Le conseil médical général du Portugal a réagi aux nouvelles selon lesquelles il y a déjà une «pénurie» de vaccins (cliquez ici) – avertissant que les plus vulnérables du pays seront laissés en attente et sans protection.

Il y a 950 000 Portugais dans la phase de «priorité 1» définie pour la vaccination, à partir de janvier. Mais le conseil comprend que les problèmes du fabricant de médicaments Pfizer concernant l'approvisionnement en matières premières pour le vaccin signifieront que seulement 200 000 à 300 000 doses pourraient réellement arriver à temps.

«Alors, parmi le groupe prioritaire, qui allons-nous vacciner en premier», Guimarães pose la question rhétorique.

Ce qui est déroutant dans cette histoire, c’est que les prétendus problèmes de production de Pfizer n’ont été mentionnés que par la presse hier (à commencer par le Wall Street Journal) – pourtant ils découlent d’une annonce de la société il y a près d’un mois.

En d’autres termes, la pénurie perçue ressemble beaucoup plus à une révision de ce que l’on appelle dans le commerce un «objectif de déploiement».
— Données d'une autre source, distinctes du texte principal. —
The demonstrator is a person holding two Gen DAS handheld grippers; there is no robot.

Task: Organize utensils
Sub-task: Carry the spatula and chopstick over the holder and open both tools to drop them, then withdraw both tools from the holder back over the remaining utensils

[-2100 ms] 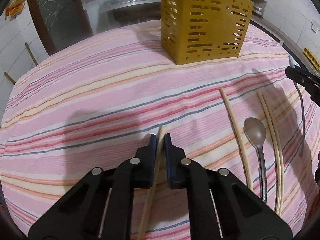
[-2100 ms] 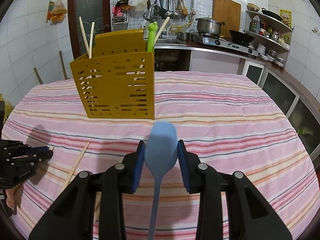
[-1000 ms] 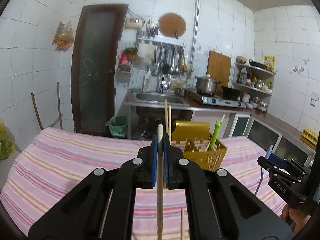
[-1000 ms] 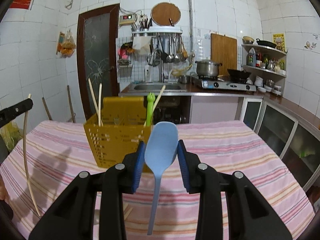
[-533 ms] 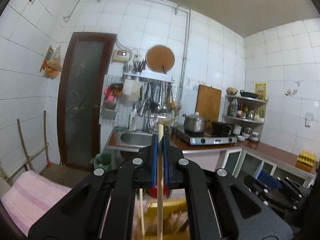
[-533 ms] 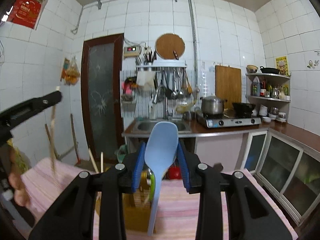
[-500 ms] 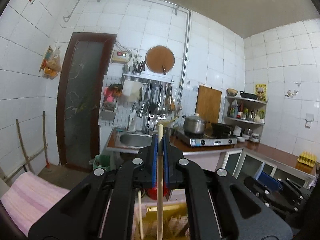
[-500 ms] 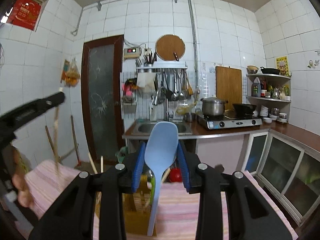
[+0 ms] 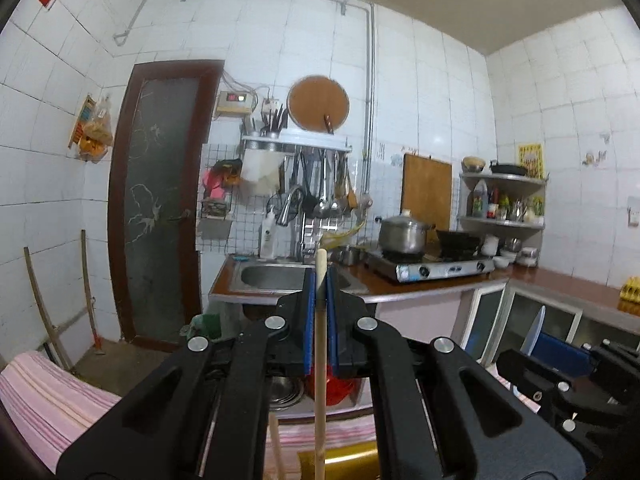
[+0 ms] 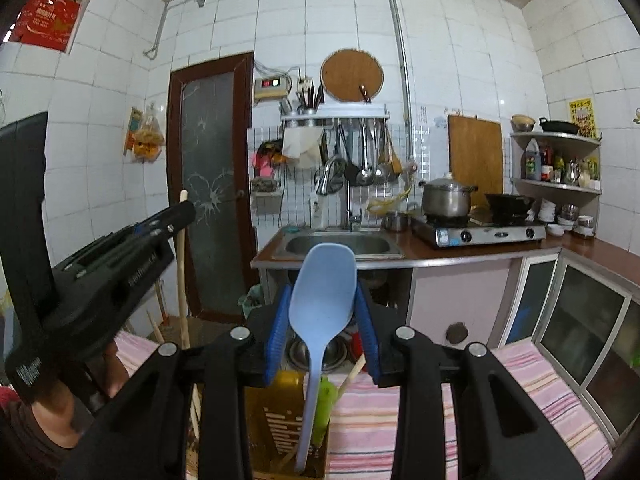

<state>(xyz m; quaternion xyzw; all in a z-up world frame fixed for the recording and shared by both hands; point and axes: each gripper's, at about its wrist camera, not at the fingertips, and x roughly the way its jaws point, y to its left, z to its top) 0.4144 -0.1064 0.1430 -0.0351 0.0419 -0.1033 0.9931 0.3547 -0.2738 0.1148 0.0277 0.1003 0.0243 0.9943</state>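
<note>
The chopstick (image 9: 320,344) stood upright, pinched between the blue pads of the left gripper (image 9: 320,300), its top end poking just above the jaws and its shaft running down below them toward the gold rim of the utensil holder (image 9: 340,462). The blue spoon (image 10: 322,296) was held the same way by the right gripper (image 10: 322,320): its bowl sat squeezed between the two blue pads, the handle hanging straight down beneath the jaws.

Judging by this, the step in hand was the drop-off: both utensils had been carried over the holder and were being lowered handle-first. The spoon's handle tip appeared to reach inside the holder's top, though whether it touched the bottom could not be told. The next move probably called for easing each piece further down into a compartment and only then spreading the jaws, so neither tipped out over the rim.

In the right wrist view the utensil holder (image 10: 280,420), yellow with slotted walls, stood directly under the right jaws on the pink striped tablecloth (image 10: 540,392). Inside it, next to the spoon's handle, was a green utensil (image 10: 325,404) and a pale stick (image 10: 352,372) leaning out to the right of the jaws. Which compartment each occupied could not be made out.

Left of the right jaws, the left gripper (image 10: 180,212) was seen from the side with its chopstick (image 10: 183,280) hanging below it.
</note>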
Néanmoins, la mauvaise presse a déjà affecté le cours des actions de Pfizer et de BioNTech et a conduit à toutes sortes d’histoires de «panique» dans les médias, comme celle alimentée par le conseil médical général d’aujourd’hui.

La vérité est que le ministre portugais de la Santé et le Premier ministre – et en fait le coordinateur du groupe de travail sur la vaccination Francisco Ramos – se sont efforcés d’expliquer que le calendrier de protection de la population du pays ne peut être gravé dans le marbre.

Le Portugal dépend de l'Europe pour son approvisionnement, et cela «pourrait créer des retards et des circonstances imprévues qui affecteront l'ensemble du processus», a déclaré M. Costa plus tôt cette semaine.

À bien des égards, le doute semé dans l’esprit de la population par le conseil médical général n’aura fait de faveur à personne car la situation est hors du contrôle du Portugal.

Les avertissements de Miguel Guimarães semblent découler du fait que le conseil médical général n’a pas été consulté avant que le groupe de travail ne présente son plan de vaccination.

Il dit aux journalistes qu'il «doute que tous les diabétiques et les cancéreux aient été pris en compte» par exemple.

Il estime également que les médecins «ont un rôle important dans le processus (de vaccination). (Ils) savent comment conseiller les patients sur les effets secondaires ou les conséquences »si ces patients prennent d'autres médicaments. En effet, précise Guimarães, le plan de vaccination est très léger sur ce genre d'informations.

En tête avec cette histoire aujourd'hui, le tabloïd Correio da Manhã ajoute que la Liga Contra o Cancro (Ligue contre le cancer) a également «  déploré le fait que les patients atteints de cancer, en particulier ceux dont la maladie est active, n'ont pas été placés dans la première phase des priorités de vaccination. , seulement le second ». À ce sous-secrétaire d’État à la santé, António Lacerda Sales a souligné que le plan de vaccination du Portugal est «dynamique et flexible».